Governor Paca Lays the Cornerstone of the First Washington College Building By M. Paul Roche


Oil on canvas
1939


This large mural was commissioned by college president Gilbert W. Mead and completed by Irish-born Baltimore printmaker and painter M. Paul Roche in 1939. In 1940 it was hung in the college library, now Bunting Hall which houses the president’s office. It was accompanied by another large mural by Roche depicting George Washington’s only visit to the college. The painting is a portrayal of the ceremonious laying of the college’s first building’s cornerstone in 1783.
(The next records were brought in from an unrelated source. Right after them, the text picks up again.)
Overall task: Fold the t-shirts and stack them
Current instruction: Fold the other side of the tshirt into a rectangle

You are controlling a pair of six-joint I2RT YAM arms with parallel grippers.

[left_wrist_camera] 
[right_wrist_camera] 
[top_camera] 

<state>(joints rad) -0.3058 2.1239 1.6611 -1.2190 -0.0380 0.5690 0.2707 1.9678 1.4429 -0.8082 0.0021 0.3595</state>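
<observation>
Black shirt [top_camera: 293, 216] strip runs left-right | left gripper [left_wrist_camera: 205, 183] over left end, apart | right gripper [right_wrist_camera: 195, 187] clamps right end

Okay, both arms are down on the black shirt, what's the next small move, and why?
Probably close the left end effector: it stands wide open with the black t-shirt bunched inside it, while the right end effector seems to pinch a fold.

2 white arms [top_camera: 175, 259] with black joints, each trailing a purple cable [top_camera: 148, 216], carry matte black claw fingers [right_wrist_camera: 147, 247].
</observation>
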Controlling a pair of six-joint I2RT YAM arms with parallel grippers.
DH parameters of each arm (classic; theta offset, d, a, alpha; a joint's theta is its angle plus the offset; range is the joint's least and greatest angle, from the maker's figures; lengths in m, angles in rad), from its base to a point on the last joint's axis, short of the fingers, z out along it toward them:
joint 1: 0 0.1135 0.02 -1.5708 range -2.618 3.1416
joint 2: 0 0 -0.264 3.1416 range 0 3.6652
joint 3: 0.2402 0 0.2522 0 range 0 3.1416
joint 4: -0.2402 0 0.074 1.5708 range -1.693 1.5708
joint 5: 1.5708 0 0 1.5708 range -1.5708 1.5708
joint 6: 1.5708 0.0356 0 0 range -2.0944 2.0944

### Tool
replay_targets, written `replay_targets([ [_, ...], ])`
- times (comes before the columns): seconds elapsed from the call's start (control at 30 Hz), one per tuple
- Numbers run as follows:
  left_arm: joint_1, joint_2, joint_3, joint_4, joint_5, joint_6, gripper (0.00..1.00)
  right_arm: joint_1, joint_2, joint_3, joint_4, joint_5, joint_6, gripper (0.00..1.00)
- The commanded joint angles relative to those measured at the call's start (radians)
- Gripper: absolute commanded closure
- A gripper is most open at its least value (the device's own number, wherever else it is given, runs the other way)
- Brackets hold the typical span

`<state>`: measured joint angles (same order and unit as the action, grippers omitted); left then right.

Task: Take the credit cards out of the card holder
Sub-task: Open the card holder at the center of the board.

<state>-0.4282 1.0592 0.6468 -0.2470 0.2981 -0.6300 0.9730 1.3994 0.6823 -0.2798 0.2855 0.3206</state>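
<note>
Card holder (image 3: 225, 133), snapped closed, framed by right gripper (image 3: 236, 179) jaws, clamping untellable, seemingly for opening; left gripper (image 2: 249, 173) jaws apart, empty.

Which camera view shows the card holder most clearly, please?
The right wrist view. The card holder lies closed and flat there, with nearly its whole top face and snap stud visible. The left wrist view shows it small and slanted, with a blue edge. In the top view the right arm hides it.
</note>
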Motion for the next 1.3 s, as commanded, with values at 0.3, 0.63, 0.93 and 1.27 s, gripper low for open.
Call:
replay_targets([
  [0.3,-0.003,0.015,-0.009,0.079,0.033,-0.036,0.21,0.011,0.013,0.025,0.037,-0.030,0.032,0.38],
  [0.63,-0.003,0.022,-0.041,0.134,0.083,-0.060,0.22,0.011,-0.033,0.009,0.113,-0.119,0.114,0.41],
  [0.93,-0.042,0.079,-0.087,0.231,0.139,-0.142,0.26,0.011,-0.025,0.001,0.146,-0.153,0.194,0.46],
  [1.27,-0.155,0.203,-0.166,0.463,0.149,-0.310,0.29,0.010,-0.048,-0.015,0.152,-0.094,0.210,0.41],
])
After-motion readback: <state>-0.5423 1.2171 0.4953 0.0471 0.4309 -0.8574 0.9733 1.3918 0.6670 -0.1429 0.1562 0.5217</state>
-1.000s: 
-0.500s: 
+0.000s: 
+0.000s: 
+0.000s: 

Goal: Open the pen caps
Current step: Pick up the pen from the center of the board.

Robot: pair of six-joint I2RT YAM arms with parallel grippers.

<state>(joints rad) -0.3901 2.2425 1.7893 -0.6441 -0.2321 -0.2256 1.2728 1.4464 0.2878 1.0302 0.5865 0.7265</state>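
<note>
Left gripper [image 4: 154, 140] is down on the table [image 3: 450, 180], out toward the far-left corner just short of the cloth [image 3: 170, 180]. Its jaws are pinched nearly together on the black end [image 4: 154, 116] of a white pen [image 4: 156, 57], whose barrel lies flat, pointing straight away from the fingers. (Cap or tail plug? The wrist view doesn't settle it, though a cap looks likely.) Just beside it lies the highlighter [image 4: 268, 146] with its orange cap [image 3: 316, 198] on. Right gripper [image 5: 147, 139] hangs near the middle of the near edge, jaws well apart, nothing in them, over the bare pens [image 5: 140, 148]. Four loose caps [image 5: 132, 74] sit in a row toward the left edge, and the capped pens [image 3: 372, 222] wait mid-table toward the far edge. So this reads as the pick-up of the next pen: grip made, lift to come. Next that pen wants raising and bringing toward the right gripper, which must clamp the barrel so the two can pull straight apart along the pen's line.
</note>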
Rev. Dr. Smith, the college’s founder, described the event in a 1784 published record, An Account of Washington College in the State of Maryland. He describes the scene as “Foundation stone was laid, with the proper ceremony, by his Excellency Governor Paca.” Yet 156 years later, Roche chose to depict Paca as only instructing an enslaved man, while that man lays the cornerstone in the painting. Additionally, in President Mead’s notes to Roche and in the official title given to the painting by the college, the description of a scene showing an enslaved man laying the stone is still described as “Governor William Paca, who laid the cornerstone” or “Governor Paca Lays Cornerstone.”

It is very possible that an enslaved man, or men, could have been who physically laid the stone. But this involvement of an enslaved person was not in the 1784 published description. With no historical obligation to do so, why was this added to the scene in 1939? In a segregated community at a white only southern college, why choose slavery as an overt focal point in a massive celebratory mural for the college’s library?